INFORMATION SUPPLIED.
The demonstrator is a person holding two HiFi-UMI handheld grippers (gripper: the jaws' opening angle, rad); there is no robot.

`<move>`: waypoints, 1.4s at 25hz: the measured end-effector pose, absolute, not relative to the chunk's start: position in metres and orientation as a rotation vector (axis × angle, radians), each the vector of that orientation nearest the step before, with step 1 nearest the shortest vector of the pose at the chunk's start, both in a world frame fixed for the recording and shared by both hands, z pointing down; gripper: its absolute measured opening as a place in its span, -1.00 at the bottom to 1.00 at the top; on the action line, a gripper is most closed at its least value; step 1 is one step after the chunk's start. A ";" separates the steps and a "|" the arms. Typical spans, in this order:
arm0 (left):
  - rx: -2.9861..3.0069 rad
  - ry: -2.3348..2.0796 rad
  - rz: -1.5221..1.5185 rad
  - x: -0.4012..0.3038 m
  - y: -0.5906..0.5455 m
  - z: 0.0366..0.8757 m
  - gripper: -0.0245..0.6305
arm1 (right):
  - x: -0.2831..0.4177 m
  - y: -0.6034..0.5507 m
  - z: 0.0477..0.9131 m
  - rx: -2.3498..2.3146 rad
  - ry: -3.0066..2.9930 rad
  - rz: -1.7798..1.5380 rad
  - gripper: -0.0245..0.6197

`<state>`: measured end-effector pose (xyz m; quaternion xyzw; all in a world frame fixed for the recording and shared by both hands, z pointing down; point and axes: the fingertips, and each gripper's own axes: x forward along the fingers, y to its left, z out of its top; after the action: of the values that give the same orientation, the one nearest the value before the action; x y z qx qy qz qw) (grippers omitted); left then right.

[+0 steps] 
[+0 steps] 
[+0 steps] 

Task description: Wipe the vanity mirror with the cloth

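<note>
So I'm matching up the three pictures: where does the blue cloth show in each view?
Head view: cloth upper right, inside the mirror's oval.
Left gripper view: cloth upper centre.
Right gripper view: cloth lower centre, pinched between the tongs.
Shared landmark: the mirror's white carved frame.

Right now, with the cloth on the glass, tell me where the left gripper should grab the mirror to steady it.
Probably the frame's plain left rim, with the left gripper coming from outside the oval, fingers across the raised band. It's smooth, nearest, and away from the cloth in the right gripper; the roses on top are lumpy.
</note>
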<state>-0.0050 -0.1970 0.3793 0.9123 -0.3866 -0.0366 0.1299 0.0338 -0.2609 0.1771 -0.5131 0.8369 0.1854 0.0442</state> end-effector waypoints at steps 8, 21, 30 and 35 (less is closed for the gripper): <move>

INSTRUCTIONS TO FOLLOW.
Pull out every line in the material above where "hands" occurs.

EXERCISE ANSWER.
`<move>`: waypoints, 1.4s at 25hz: the measured end-effector pose, absolute, not relative to the chunk's start: position in metres and orientation as a rotation vector (axis × angle, radians), each the vector of that orientation nearest the step before, with step 1 nearest the shortest vector of the pose at the chunk's start, both in a world frame fixed for the recording and shared by both hands, z pointing down; gripper: its absolute measured opening as a place in its span, -1.00 at the bottom to 1.00 at the top; on the action line, a gripper is most closed at its least value; step 1 is one step after the chunk's start. A ";" separates the steps and a "|" the arms. Typical spans, in this order:
`<state>`: measured end-effector pose (xyz m; quaternion xyzw; all in a world frame fixed for the recording and shared by both hands, z pointing down; point and axes: the fingertips, and each gripper's own axes: x forward along the fingers, y to its left, z out of its top; after the action: of the values that give the same orientation, the one nearest the value before the action; x y z qx qy qz qw) (grippers omitted); left then right.

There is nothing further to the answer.